Chapbook Review: Moving in with the Dalai Lama

DalaiLama-FC-510x619Moving In With the Dalai Lama
Chapbook, Lisa Gordon, 29 pgs, BookThug, bookthug.ca, $10

This isn’t — as the title might imply — a recounting of time spent as the Dalai Lama’s roommate, though that premise would make for an interesting sitcom.
Moving In With the Dalai Lama, in Lisa Gordon’s words, is “witnessing and reacting… a collaging of trial and ordeal.” It’s written entirely in couplets, most of them consisting of two complete sentences, and follows (loosely) the ghazal form of poetry: within each poem, the couplets tend to relate to the title, but they’re structurally and thematically independent from each other.
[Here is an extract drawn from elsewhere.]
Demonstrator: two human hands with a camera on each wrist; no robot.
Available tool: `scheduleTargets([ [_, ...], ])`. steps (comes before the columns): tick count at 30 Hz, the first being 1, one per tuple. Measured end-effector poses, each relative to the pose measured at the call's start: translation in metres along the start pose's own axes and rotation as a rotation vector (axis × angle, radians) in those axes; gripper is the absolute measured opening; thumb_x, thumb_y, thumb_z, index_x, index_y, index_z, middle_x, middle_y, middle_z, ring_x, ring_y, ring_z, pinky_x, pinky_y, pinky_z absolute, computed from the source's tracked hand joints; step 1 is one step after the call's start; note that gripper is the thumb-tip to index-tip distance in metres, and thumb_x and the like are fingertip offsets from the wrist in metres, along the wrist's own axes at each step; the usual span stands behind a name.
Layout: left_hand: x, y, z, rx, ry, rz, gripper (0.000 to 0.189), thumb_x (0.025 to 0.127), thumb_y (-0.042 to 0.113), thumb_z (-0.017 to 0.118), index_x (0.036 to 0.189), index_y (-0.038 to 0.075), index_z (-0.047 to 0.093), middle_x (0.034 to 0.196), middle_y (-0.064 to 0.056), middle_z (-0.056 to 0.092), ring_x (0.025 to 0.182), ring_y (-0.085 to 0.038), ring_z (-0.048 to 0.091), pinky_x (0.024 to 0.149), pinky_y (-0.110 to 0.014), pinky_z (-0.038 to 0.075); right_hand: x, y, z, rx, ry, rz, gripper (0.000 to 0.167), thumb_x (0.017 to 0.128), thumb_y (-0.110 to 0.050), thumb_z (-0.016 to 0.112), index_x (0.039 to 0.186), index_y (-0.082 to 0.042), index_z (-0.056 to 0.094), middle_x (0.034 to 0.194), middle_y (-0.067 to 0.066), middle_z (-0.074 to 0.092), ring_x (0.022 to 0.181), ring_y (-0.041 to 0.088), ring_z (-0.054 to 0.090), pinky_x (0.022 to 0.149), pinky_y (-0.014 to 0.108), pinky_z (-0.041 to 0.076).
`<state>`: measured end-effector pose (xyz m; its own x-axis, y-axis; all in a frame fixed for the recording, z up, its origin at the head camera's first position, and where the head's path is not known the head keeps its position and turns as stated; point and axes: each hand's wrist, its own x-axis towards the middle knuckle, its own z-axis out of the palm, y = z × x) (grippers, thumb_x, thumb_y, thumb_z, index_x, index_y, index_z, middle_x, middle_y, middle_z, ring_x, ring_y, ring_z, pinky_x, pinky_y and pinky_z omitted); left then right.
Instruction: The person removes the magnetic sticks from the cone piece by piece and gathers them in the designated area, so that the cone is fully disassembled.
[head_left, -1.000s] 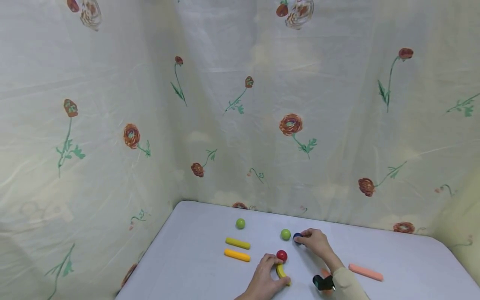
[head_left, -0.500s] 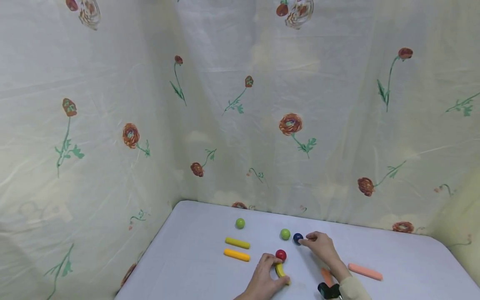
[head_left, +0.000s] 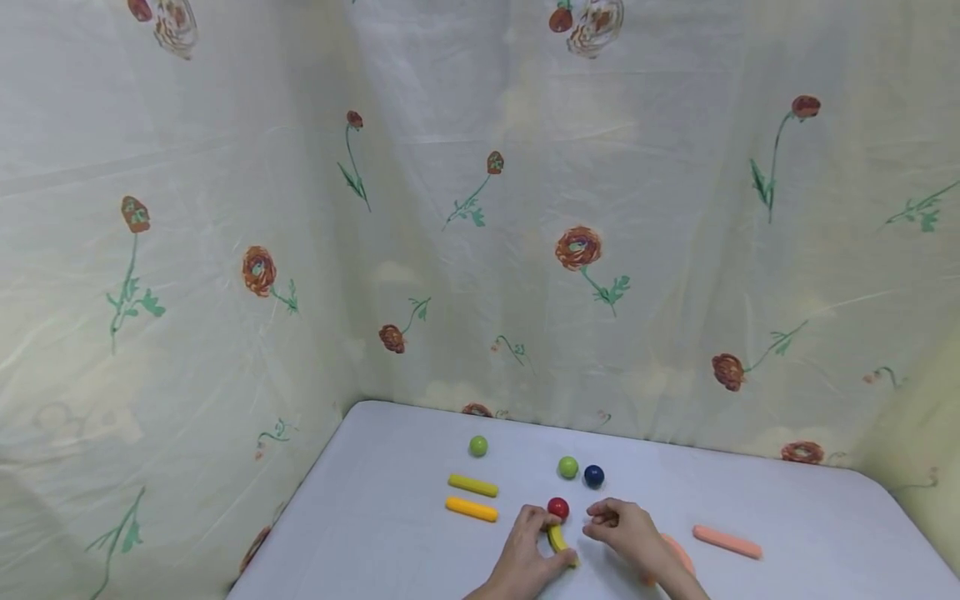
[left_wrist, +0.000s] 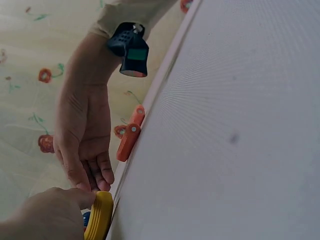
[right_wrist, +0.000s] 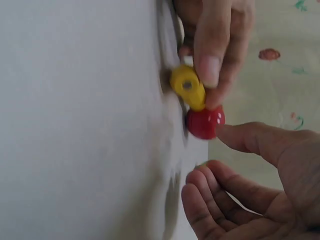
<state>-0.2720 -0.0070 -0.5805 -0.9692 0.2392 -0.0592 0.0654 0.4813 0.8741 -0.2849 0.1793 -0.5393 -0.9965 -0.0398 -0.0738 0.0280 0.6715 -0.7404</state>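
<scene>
My left hand point(head_left: 521, 557) pinches a yellow curved stick point(head_left: 557, 539) lengthwise on the white table, thumb at the near end and fingertips at the far end. A glossy red ball point(head_left: 558, 508) sits right at the stick's far end. Just to the right, my right hand point(head_left: 628, 533) hovers with fingers loosely bent and nothing between them. In the right wrist view its thumb tip overlaps the edge of the red ball point(right_wrist: 205, 124). Beyond the right hand rests a dark blue ball point(head_left: 593, 476). An orange curved piece point(head_left: 678, 552) lies partly hidden under the right forearm.
A green ball point(head_left: 567, 467) stands beside the blue one, and another green ball point(head_left: 478, 446) farther left. A yellow-green stick point(head_left: 473, 485) and an orange-yellow stick point(head_left: 471, 509) lie at left, a coral stick point(head_left: 727, 542) at right. A flowered curtain point(head_left: 450, 275) surrounds the table.
My right hand has let go of the dark blue ball and come back toward me, beside the red ball. The left hand keeps its pinch on the yellow curved stick.
</scene>
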Motion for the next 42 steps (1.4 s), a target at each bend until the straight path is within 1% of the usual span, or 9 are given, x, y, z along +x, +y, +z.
scheduleTargets([
  [6, 0.001, -0.003, 0.000, 0.027, 0.047, 0.039, 0.028, 0.087, 0.031, 0.070, 0.113, 0.022, 0.063, 0.112, 0.009, 0.049, 0.094, -0.006, 0.050, 0.082, -0.026, 0.048, -0.013, -0.004, 0.010, 0.010, -0.159, -0.005, 0.023, 0.079, -0.007, 0.074, 0.101, -0.003, 0.069, 0.081, -0.001, 0.064, 0.073, 0.012, 0.056, 0.065, 0.027, 0.050],
  [10, 0.002, -0.004, 0.000, 0.029, 0.062, 0.053, 0.026, 0.088, 0.027, 0.069, 0.113, 0.021, 0.063, 0.110, 0.009, 0.050, 0.093, -0.004, 0.050, 0.078, -0.023, 0.047, -0.017, -0.003, 0.012, 0.031, -0.239, -0.015, 0.024, 0.079, -0.006, 0.072, 0.103, -0.003, 0.068, 0.082, -0.001, 0.064, 0.074, 0.013, 0.056, 0.065, 0.027, 0.049],
  [13, 0.001, -0.004, -0.001, 0.030, 0.059, 0.047, 0.027, 0.089, 0.028, 0.069, 0.113, 0.020, 0.063, 0.109, 0.009, 0.049, 0.091, -0.004, 0.049, 0.076, -0.022, 0.046, -0.019, -0.003, 0.014, 0.030, -0.288, -0.022, 0.026, 0.079, -0.011, 0.073, 0.104, -0.005, 0.068, 0.083, -0.001, 0.064, 0.074, 0.013, 0.055, 0.065, 0.027, 0.048],
  [16, 0.000, -0.004, -0.002, 0.029, 0.057, 0.042, 0.027, 0.089, 0.028, 0.069, 0.113, 0.020, 0.062, 0.108, 0.009, 0.049, 0.089, -0.004, 0.048, 0.074, -0.021, 0.045, -0.020, -0.004, 0.016, 0.019, -0.290, -0.036, 0.027, 0.079, -0.019, 0.076, 0.102, -0.007, 0.069, 0.081, -0.002, 0.063, 0.073, 0.013, 0.054, 0.065, 0.026, 0.046],
  [19, 0.000, -0.004, -0.002, 0.026, 0.060, 0.041, 0.028, 0.088, 0.029, 0.070, 0.113, 0.020, 0.062, 0.109, 0.009, 0.050, 0.089, -0.003, 0.048, 0.074, -0.020, 0.044, -0.020, -0.004, 0.019, 0.016, -0.259, -0.048, 0.026, 0.079, -0.022, 0.078, 0.098, -0.008, 0.069, 0.079, -0.003, 0.063, 0.071, 0.012, 0.054, 0.063, 0.026, 0.046],
  [27, -0.002, -0.004, 0.000, 0.015, 0.095, 0.048, 0.033, 0.086, 0.029, 0.072, 0.113, 0.023, 0.056, 0.110, 0.011, 0.048, 0.088, -0.004, 0.046, 0.071, -0.019, 0.042, -0.021, -0.004, 0.021, 0.024, -0.223, -0.055, 0.017, 0.080, -0.011, 0.075, 0.095, -0.008, 0.069, 0.076, -0.002, 0.061, 0.071, 0.012, 0.053, 0.059, 0.024, 0.045],
  [33, -0.002, -0.004, 0.001, -0.042, 0.151, 0.057, 0.040, 0.083, 0.024, 0.075, 0.116, 0.025, 0.051, 0.118, 0.008, 0.044, 0.095, -0.007, 0.047, 0.072, -0.019, 0.042, -0.021, -0.004, 0.016, -0.002, -0.227, 0.000, 0.016, 0.080, -0.006, 0.071, 0.095, -0.007, 0.069, 0.078, 0.000, 0.061, 0.071, 0.014, 0.053, 0.062, 0.028, 0.046],
  [37, -0.001, -0.004, 0.000, -0.050, 0.161, 0.070, 0.041, 0.083, 0.025, 0.073, 0.120, 0.023, 0.054, 0.126, 0.004, 0.046, 0.108, -0.013, 0.048, 0.079, -0.020, 0.046, -0.020, 0.002, 0.010, -0.015, -0.258, 0.011, 0.016, 0.080, -0.006, 0.069, 0.095, -0.007, 0.069, 0.079, 0.001, 0.061, 0.072, 0.015, 0.052, 0.063, 0.029, 0.045],
  [42, -0.001, -0.004, -0.002, -0.019, 0.111, 0.071, 0.046, 0.087, 0.028, 0.068, 0.131, 0.020, 0.055, 0.138, 0.001, 0.048, 0.125, -0.021, 0.047, 0.096, -0.032, 0.049, -0.019, 0.008, 0.000, -0.020, -0.300, -0.040, 0.016, 0.078, -0.007, 0.070, 0.094, -0.007, 0.069, 0.078, 0.000, 0.061, 0.071, 0.015, 0.052, 0.062, 0.028, 0.045],
])
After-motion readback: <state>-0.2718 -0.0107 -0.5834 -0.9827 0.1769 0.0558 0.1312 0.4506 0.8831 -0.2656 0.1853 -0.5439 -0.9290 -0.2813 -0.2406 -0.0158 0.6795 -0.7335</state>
The publisher BookThug suggests it’s “a way of making and entering the poem without nailing anything down.”
The compact style makes for a neat, ordered read — there’s no interpretation of metre required — but for a period in the midsection of this collection, Gordon’s couplets begin to make less and less literal sense. The text is comprehensible, but seemingly unshackled from reality: “The engine that did decries initiative breaking up. / Steps that integrate on a scalded afternoon go forward ambulating.” It appears Gordon is aware she’s being obscure: “There’s fractured storytelling,” she says in her bio, “only sometimes getting the world right.”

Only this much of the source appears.